L’aridité qui semble s’éloigner était-elle la simple conséquence d’un manque de moyen, ou les pensées du moment étaient elles les raisons de cette rudesse ?

— Au départ c’était les deux. J’ai enregistré A Storm deux fois, la première avec un micro d’ordinateur très cheap, ça sonnait vraiment mal mais je n’y prêtais pas trop attention, je me disais que ce qui était important, c’était le fond. C’est Pierre (de Dead Bees) qui m’a conseillé de réenregistrer le disque, il m’a prêté un vieux quatre pistes à utiliser comme table de mixage en amont de l’ordinateur, et j’ai récupéré des micros. Dès le départ je savais que j’allais enregistrer ces chansons live, une prise, un micro, et les sortir comme ça. Les arrangements me faisaient assez peur et la limitation était surtout due à moi, je voulais sortir un premier disque complètement dénudé, avec rien qui ne puisse distraire l’auditeur du contenu. Je pense que c’était un bon point de départ. J’ai enregistré In Slumberland chez moi avec le même matériel.

Comment juges-tu les réactions à tes deux albums ? sont ils des lumières nouvelles pour toi, la découverte d’angle que tu ne pouvais imaginer ?

— C’est vraiment étonnant. Je suis touché quand je vois que quelqu’un a écouté et compris le disque et ça m’arrive d’avoir l’impression d’être en face d’un psychanalyste qui me sort des trucs énormes qui ne m’ont jamais traversé l’esprit.

Cette sortie de lit est elle définitive ? tu penses en avoir fini avec le repos obligatoire cloué par la douleur (rires) ?

— J’espère !

Toulouse n’est-il pas depuis une bonne dizaine d’années le lieu idéal pour être musicien. ? Des labels et artistes à profusion

— Pas vraiment. Toulouse est une toute petite ville, tout le monde se connaît, tout le monde est plus ou moins hypocrite… C’est pas plus lié à la ville qu’au milieu de la musique, qu’elle soit indépendante ou non. Il y a néanmoins deux ou trois lieux où l’on peut faire des petits concerts, des gens adorables, de bonnes initiatives (comme le FAM) et de très bons groupes. C’est une ville confortable, mais c’est pas le paradis.

tu vois comment le futur ? Tu as déjà en tête des évolutions ?

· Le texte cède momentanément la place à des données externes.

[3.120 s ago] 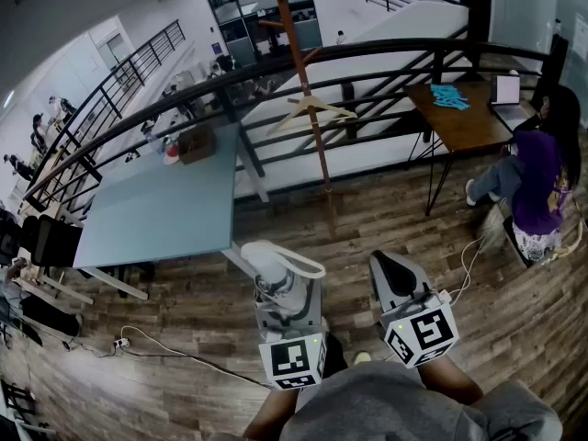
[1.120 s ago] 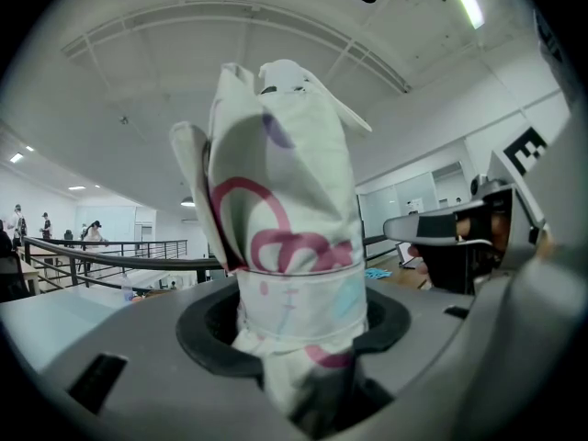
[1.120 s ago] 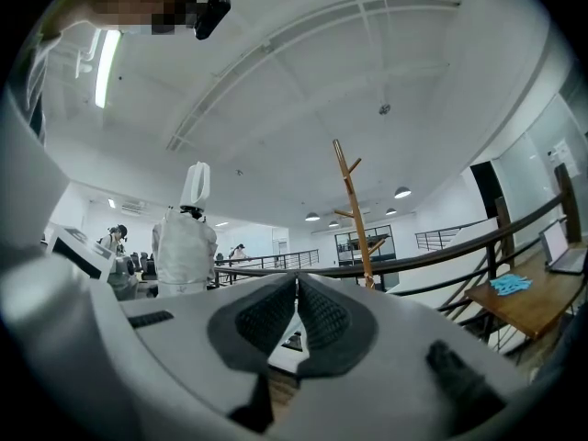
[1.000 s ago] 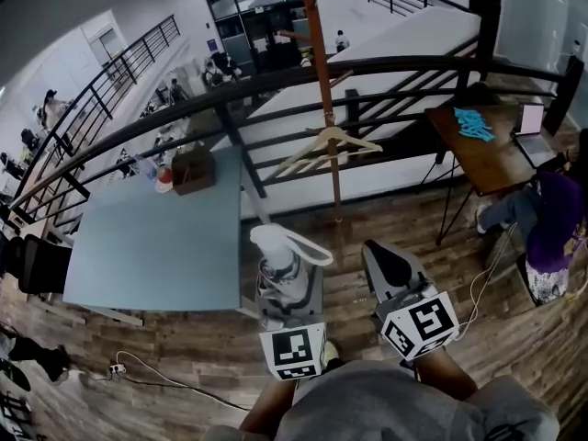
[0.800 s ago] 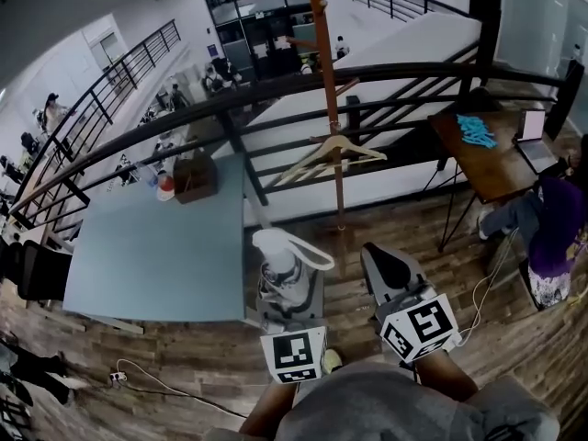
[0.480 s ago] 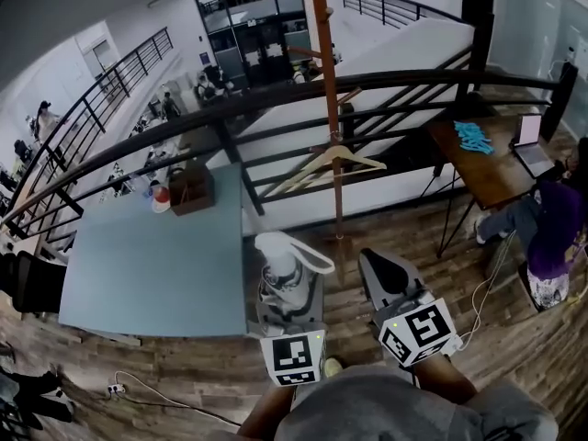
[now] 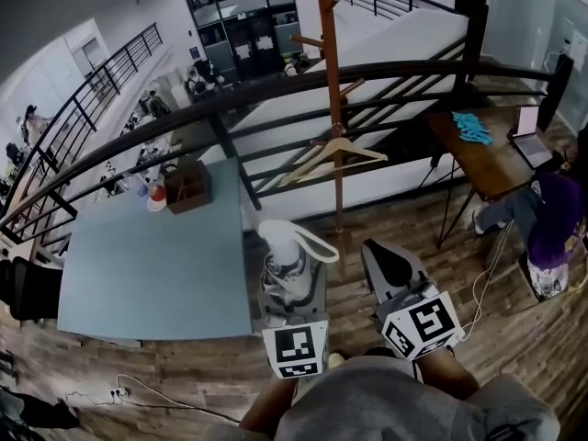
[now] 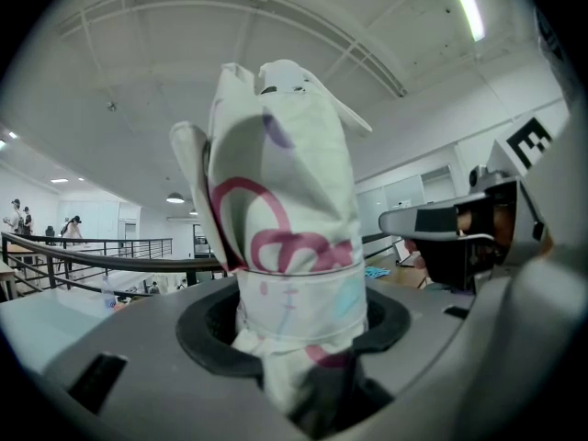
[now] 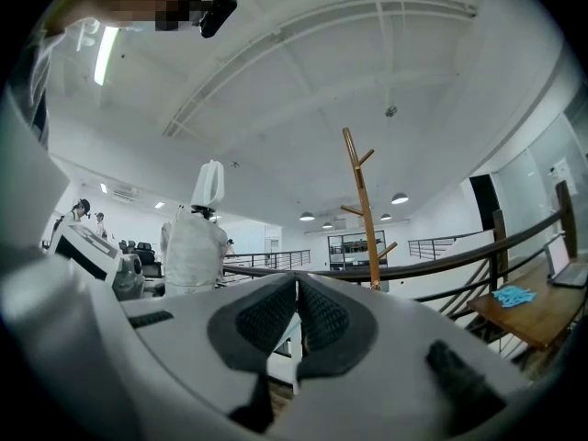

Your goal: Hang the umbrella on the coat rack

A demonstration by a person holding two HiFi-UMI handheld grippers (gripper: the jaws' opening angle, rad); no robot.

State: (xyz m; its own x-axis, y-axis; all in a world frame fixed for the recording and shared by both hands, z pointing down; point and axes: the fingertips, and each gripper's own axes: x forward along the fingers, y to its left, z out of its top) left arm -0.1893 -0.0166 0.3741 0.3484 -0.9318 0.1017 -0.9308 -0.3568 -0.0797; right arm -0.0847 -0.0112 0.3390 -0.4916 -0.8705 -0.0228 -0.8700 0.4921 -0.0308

— Je vais continuer à sortir des disques. Il y a un ep qui sort dans les prochains jours, quatre chansons écrites sur une période de temps assez longue et dont je ne savais pas trop quoi faire, un morceau pop somnolent, deux morceaux acoustiques et une reprise assez barrée de " Peach Plum Pear " de Joanna Newsom. Après, j’ai enregistré 6 nouveaux morceaux pour le troisième album qui sortira l’an prochain, pour l’instant c’est sombre, il y a plein de rythmes et une reprise d’Arab Strap. J’aimerais aussi sortir un disque plus simple avec une amie qui joue très bien du piano, j’ai enregistré des démos, elle est en train de travailler dessus.

C’est envisageable de te voir chanter en français ?

— Pas pour l’instant en tout cas, c’est pas vraiment ma culture musicale. De toute façon Dominique A m’a complètement complexé.

Dans l’avenir proche des concerts sont en vue et si oui quel en sera le dispositif ?

— Je joue début novembre à la médiathèque associative de Toulouse et je vais essayer de me bouger et d’aller jouer ailleurs que dans le sud-ouest. Au niveau du dispositif c’est assez sommaire : guitare acoustique, chant et boucles.